La gauche insulaire – la vraie gauche , j’entends , la gauche anticapitaliste – étant désormais en ruines, j’avais fait un rêve, comme beaucoup d’autres, celui du bon sens et de l’espoir. Vieux militant, communiste dans l’âme mais n’appartenant plus à aucun parti, il me semblait que pour les élections législatives tout était simple :
Quatre circonscriptions en Corse, donc quatre duos de gauche , un par circonscription, comme le souhaitait Inseme à manca . En Corse-du-sud , la FI étant arrivée largement en tête la dernière fois, les candidatures de Robin de Mari (discret pour l’instant) d’un côté, et de Dylan Champeau (jeune militant dynamique qui a déjà fait ses preuves) de l’autre, étaient les plus logiques et les plus légitimes. Avanti populu ! En Haute-Corse, en revanche, Michel Stefani (PCF) et Amélie Raffaelli (qui fait intelligemment le lien entre FI et PCF dans la seconde circonscription ) paraissent indiscutables.
Seulement voilà : ce quadruple choix de l’évidence, cette vraie chance pour la Corse et les Corses, tout cela s’est écroulé sous le poids des rancoeurs, des susceptibilités, du sectarisme et de l’intolérance ; et au terme des traditionnelles “rencontres” figées qui ne servent à rien, chacun a décidé de faire sa petite élection dans son coin.

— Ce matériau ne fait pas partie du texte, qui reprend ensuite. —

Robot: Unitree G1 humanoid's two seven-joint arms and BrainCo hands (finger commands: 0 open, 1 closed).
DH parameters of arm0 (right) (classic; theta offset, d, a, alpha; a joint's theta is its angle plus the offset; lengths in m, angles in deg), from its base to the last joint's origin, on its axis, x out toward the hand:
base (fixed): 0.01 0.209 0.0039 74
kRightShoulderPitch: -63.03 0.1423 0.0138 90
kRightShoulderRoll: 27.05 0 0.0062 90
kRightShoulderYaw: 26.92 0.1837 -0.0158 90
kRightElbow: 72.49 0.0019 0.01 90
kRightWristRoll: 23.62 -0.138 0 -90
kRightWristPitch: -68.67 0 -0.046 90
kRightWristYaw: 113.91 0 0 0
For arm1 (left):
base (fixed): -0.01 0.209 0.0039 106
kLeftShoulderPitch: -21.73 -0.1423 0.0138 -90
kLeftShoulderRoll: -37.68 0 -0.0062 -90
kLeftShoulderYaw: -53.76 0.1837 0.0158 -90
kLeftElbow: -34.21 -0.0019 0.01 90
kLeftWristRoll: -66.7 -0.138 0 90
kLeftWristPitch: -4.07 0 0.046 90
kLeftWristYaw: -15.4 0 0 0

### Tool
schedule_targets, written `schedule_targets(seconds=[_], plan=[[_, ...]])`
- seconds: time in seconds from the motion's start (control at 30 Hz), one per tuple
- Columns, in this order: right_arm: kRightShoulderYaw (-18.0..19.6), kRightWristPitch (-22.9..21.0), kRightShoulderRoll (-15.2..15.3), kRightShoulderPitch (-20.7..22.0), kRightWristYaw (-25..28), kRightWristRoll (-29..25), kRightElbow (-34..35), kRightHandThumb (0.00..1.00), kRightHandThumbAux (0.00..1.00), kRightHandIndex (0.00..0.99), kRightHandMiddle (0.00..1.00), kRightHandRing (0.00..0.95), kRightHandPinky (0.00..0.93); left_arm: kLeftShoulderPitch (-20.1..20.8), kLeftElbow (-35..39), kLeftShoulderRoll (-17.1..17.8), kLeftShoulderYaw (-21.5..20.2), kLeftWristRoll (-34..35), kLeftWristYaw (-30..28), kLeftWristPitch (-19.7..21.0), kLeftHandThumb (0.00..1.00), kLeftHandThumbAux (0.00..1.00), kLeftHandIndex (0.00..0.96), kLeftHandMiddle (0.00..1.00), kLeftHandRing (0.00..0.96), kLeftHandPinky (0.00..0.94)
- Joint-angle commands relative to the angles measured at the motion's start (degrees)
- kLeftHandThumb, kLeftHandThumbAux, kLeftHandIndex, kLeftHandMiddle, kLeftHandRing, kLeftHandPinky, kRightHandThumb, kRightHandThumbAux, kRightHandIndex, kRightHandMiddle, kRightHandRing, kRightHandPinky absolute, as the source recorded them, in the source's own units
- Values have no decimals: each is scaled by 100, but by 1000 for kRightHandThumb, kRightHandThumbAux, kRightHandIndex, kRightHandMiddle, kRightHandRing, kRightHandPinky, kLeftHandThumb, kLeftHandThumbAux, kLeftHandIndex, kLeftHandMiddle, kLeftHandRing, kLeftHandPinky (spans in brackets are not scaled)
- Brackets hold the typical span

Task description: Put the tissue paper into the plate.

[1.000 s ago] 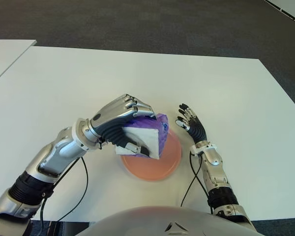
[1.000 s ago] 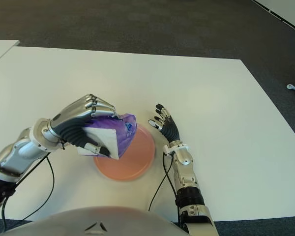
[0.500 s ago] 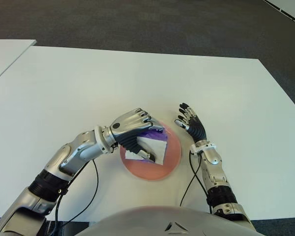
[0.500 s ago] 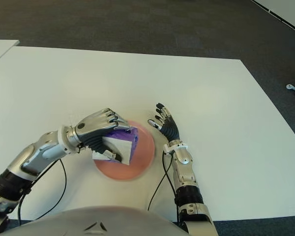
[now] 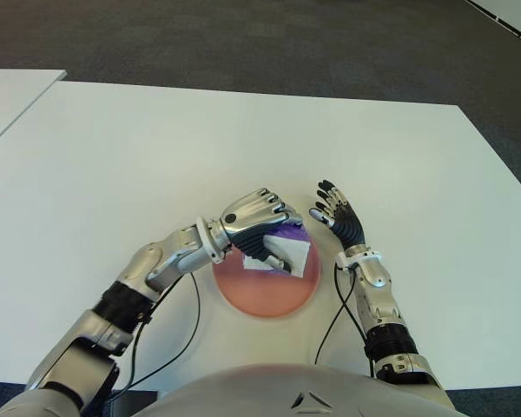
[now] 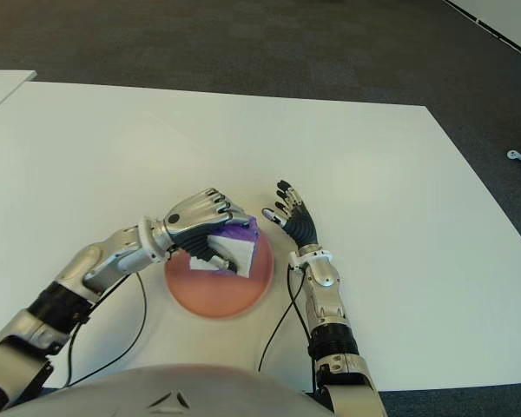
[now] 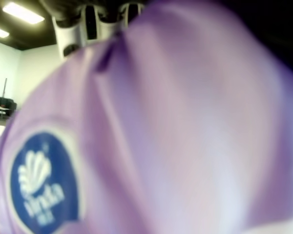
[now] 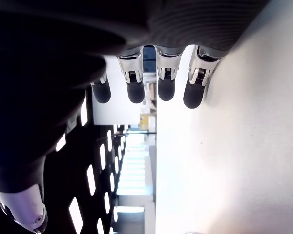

Le PC, d’ordinaire peu regardant quant à ses alliances ( intronisé par…Cazeneuve aux dernières municipales ajacciennes !), a décidé une fois de plus de compter partout ses voix (soit 2%), en attendant malheureusement de ne plus rien avoir à compter du tout… La PS parachute in extremis une Parisienne dans le sud. Dans chaque camp on tire à hue et à dia , les trois entités se revendiquant communément de l’Union populaire” ou de la “gauche solidaire”. Et puis il y a ce fameux “article 74”. Compte tenu des gigantesques enjeux sociaux et environnementaux posés par ces élections (nationales, rappelons-le), et alors que l’école et l’hôpital, entre autres, s’effondrent en même temps que notre pouvoir d’achat, alors que la guerre menace et que la Terre étouffe , alors aussi que la “bête immonde” partout progresse, on aurait pu penser que nos chers responsables de gauche s’attachent à l’essentiel et à nos véritables préoccupations. Eh bien non, pour eux ce qui compte avant tout , c’est l’article 74 (que personne , pourtant , ne connaît). Pour les uns , c’est la clé du paradis , la martingale absolue , le Graal existentiel. Pour les autres, c’est un truc mortel et satanique, quasi apocalyptique. Alors chacun discutaille à l’infini, tout en campant sur ses positions inutilement sclérosées.
Au bout du compte, au lieu de quatre duos de gauche, il y en a désormais huit en Corse, qui bien sûr vont se tirer dans les pattes . La géniale NUPES, réalisée partout, est mort-née chez nous. La droite et l’extrême-droite insulaires, tous les nationalistes aussi, peuvent se réjouir : ils n’ont plus qu’à recueillir les fruits de ces rivalités imbéciles qui occultent les vraies urgences et désespèrent tout le monde .
J’avais fait un rêve sympa. Mais une fois de plus , nous allons contempler le désastre, et c’est tragique.